> [PROBLEM DETAILS] Where a line in the records below contains the string "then", tally it; give only the final number.

===== DATA FOR THIS TASK =====

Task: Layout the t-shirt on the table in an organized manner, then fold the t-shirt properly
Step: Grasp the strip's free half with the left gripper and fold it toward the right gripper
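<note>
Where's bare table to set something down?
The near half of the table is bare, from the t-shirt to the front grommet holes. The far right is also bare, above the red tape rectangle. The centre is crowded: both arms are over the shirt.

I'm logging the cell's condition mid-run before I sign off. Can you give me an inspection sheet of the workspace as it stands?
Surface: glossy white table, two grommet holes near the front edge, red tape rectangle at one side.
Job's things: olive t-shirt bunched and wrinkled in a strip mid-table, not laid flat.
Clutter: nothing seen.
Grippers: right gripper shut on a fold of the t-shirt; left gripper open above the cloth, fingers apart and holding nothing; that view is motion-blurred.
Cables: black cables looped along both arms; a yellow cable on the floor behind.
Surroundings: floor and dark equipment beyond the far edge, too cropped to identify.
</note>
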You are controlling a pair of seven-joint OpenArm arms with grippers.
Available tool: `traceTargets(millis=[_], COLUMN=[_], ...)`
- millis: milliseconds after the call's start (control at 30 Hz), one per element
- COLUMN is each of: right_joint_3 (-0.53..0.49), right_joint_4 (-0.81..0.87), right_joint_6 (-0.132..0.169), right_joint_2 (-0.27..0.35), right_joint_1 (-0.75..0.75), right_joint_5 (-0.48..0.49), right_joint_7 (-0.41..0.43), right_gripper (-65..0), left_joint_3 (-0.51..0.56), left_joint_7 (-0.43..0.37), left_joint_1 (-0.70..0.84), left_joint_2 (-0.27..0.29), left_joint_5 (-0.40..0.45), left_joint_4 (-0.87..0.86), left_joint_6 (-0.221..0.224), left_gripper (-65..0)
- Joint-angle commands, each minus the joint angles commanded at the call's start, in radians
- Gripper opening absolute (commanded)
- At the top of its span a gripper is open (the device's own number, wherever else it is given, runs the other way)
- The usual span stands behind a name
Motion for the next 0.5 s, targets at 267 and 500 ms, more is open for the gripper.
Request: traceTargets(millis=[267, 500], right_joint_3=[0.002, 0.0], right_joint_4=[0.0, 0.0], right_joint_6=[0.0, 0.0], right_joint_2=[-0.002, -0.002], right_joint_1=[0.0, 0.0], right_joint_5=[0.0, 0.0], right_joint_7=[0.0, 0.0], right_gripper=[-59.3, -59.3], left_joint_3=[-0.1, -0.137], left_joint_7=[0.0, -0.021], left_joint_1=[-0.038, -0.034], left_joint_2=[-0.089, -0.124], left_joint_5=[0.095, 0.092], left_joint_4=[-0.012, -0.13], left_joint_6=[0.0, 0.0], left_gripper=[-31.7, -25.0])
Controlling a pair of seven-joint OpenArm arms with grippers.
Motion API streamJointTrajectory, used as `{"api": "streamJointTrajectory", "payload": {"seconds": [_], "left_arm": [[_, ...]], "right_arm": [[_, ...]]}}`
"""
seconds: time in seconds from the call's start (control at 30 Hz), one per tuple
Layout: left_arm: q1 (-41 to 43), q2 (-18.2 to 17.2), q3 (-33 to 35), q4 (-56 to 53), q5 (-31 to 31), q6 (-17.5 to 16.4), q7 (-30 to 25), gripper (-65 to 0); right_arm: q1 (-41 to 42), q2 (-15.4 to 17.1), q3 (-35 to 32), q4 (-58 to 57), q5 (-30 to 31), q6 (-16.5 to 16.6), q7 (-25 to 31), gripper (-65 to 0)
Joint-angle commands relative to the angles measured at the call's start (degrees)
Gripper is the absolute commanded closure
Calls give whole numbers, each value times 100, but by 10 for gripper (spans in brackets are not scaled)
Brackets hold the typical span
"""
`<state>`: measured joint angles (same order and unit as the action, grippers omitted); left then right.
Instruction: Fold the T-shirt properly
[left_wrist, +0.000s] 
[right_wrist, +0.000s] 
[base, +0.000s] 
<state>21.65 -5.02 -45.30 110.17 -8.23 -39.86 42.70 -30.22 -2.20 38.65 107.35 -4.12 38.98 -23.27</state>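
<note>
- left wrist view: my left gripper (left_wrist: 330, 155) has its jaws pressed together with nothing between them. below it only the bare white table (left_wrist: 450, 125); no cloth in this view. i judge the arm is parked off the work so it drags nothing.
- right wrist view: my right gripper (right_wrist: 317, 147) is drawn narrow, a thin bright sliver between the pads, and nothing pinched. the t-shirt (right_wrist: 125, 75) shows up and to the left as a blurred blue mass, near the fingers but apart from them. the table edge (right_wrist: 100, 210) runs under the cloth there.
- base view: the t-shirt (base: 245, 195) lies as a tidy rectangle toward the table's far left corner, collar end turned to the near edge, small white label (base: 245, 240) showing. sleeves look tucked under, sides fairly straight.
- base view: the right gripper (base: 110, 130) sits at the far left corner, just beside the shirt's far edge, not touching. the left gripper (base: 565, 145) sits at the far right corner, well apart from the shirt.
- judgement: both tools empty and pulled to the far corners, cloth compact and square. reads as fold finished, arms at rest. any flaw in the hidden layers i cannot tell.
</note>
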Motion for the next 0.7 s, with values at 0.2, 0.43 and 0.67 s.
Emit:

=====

> [EXERCISE RESPONSE] 2